Moscow, Bolshoi Moskvoretsky bridge (Nemtsov bridge)
Morning duty, november, 23

“What is freedom?” The young man asks me a question. We are arguing during a picket near the monument to Bulat Okudzhava. I was standing there with the banner «No to war with Ukraine.» He walked over and the argument began. Most likely not an argument, but a conversation that is very correct and rather calm. It continued even when I passed the picket relay to the next picketer. It lasted much more than an hour. And at the end of our conversation the question was raised:

“You are a liberal. So what is freedom?”
I tried to answer something, but it was not very intelligible. But what is freedom, and why is it needed and necessary?
While I was driving home, and then walking to a performance with a friend, I was thinking about the question I was asked. And the memories arose.
At 3.30 there was a nasty sound – an alarm clock. I don’t feel like getting up at the time. My whole entity is against it. But I need … What kind of freedom is this? But probably this is the freedom of my choice? Or is it one of the faces of freedom in a non-free country.

At 6 o’clock in the morning, the Kremlin Chimes begin to beat over my head, and I am already quite cheerfully striding along the bridge. Grisha and Pavel are waiting for me. I know that the night shifts are most difficult, especially in winter, in the cold. And it turns out, this is their choice, their freedom. Freedom in a non-free country?

Grisha leaves, Paul stays with me. A little later, I languidly try to persuade him to go home, relax and sleep. I’m not afraid to be alone on the bridge. I understand – he will not leave. Maybe freedom is also a responsibility? Responsibility for who is nearby? I do not know…
Workers come up to us.
“Do you have the Nemtsov Bridge badges?”
We offer them small ones.
“No, we have these. We would like a big one, with a portrait of Nemtsov.”

I unfasten the badge from my backpack and hold it out. One of the workers happily takes the badge.
“And what for us?“ ask the others.
“No more,” I reply.
After some time, another worker comes up. A long conversation starts. And again the worker asks about the badges. Pavel offers him a small Nemtsov Bridge badge.
“Let me take that badge «No to war»?“ and he takes the last badge from the box.

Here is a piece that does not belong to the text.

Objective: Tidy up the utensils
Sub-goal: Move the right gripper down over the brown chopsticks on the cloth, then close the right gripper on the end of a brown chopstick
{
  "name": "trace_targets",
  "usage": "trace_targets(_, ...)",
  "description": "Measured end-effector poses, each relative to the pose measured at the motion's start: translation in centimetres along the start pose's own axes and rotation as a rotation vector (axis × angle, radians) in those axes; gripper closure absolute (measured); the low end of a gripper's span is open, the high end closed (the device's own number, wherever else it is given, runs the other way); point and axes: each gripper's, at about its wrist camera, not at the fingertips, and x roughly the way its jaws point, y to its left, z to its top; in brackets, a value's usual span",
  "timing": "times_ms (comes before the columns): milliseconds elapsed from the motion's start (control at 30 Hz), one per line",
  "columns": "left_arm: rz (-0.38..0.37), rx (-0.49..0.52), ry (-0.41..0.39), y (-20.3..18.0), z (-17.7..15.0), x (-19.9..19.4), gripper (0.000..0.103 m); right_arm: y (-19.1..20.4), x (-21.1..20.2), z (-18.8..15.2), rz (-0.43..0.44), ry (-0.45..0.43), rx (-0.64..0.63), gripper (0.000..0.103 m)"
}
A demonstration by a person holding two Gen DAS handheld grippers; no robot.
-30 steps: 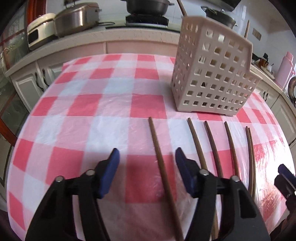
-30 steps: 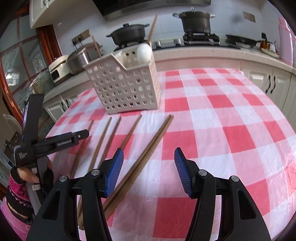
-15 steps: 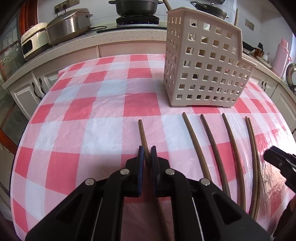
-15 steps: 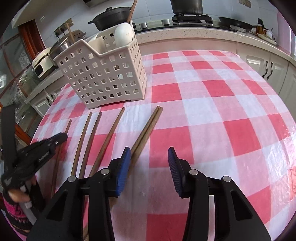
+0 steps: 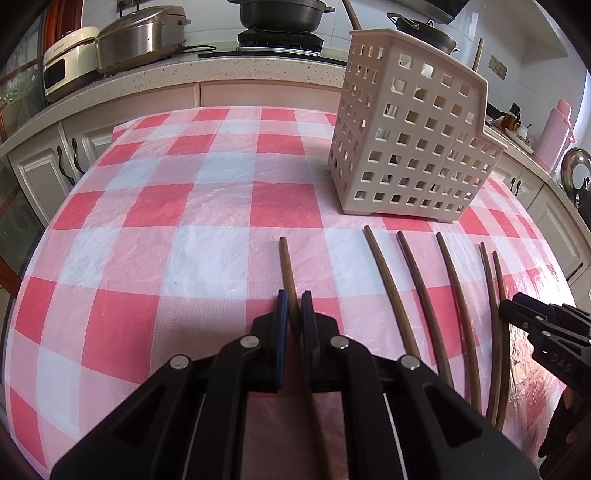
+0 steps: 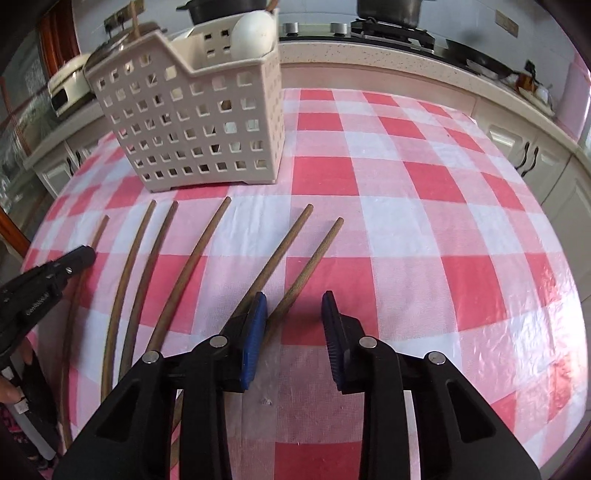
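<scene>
Pickup stage of a chopstick tidy-up on a bench (image 5: 184, 240) covered in red-and-white checked plastic cloth. Found the left tongs (image 5: 291, 306) pinched nearly shut on the leftmost brown wooden chopstick (image 5: 285, 258), a little back from its far tip, with the stick apparently flat on the cloth. Caught the right tongs (image 6: 293, 310) partly open and closing, with the rightmost brown wooden chopstick (image 6: 319, 251) between the jaws, close against the left pad but not yet squeezed from both sides.

Judged the next move as finishing that right-hand squeeze, then lifting both sticks, tipping them upright and dropping them into the beige perforated plastic utensil basket (image 5: 406, 147), which stood just beyond the stick tips.

Noted four loose brown chopsticks (image 6: 201, 243) lying roughly parallel between the two gripped ones. Saw one of them just outside the left pad of the right tongs, likely to get nudged or dragged along. Noted too a white spoon bowl (image 6: 255, 33) and stick tips poking from the basket, leaving less room for more.

Spotted in the background: a dark pot (image 5: 280, 14) on a stove (image 5: 280, 38), a steel cooker (image 5: 140, 37) and a pink flask (image 5: 554, 133).
</scene>
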Motion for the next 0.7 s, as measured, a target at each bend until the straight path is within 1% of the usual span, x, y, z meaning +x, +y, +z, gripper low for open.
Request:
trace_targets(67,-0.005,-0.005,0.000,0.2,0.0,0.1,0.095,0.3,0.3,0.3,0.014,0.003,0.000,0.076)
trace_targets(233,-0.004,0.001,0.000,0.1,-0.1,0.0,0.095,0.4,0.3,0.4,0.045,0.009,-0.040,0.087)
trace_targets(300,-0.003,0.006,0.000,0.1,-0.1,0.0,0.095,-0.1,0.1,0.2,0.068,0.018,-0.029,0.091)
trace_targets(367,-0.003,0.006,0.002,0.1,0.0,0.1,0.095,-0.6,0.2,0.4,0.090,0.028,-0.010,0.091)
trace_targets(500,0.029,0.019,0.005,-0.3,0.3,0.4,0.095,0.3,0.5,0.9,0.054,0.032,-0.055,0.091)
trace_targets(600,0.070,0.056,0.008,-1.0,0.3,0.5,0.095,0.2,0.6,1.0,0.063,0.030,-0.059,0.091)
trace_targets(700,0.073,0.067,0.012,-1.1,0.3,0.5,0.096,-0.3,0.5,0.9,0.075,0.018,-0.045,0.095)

He hangs it on his clothes and goes to work.
What was it? The possibility to leave something to remember about working on this bridge? Or the manifestation of some kind of freedom? Or both? And what is freedom for them?

A man comes. He is from Ossetia. We are talking about Nemtsov:
“They killed a good man!”
And people walk by. Someone stops near the memorial. Most pass by. And what is freedom for them? Probably, it is important that everyone has the freedom to express their own opinion that is different from my opinion. Although, sometimes it is oh so difficult to internally accept that there are many opinions.
The shift is over. We pass the Memorial to Solidarity, chatting a bit, joking and leave the bridge with Pavel.
Ahead of Red Square, with a bustle on it. For many, perhaps this is freedom?
It’s strange, the first “cold” duty in this season, but it passed somehow easy.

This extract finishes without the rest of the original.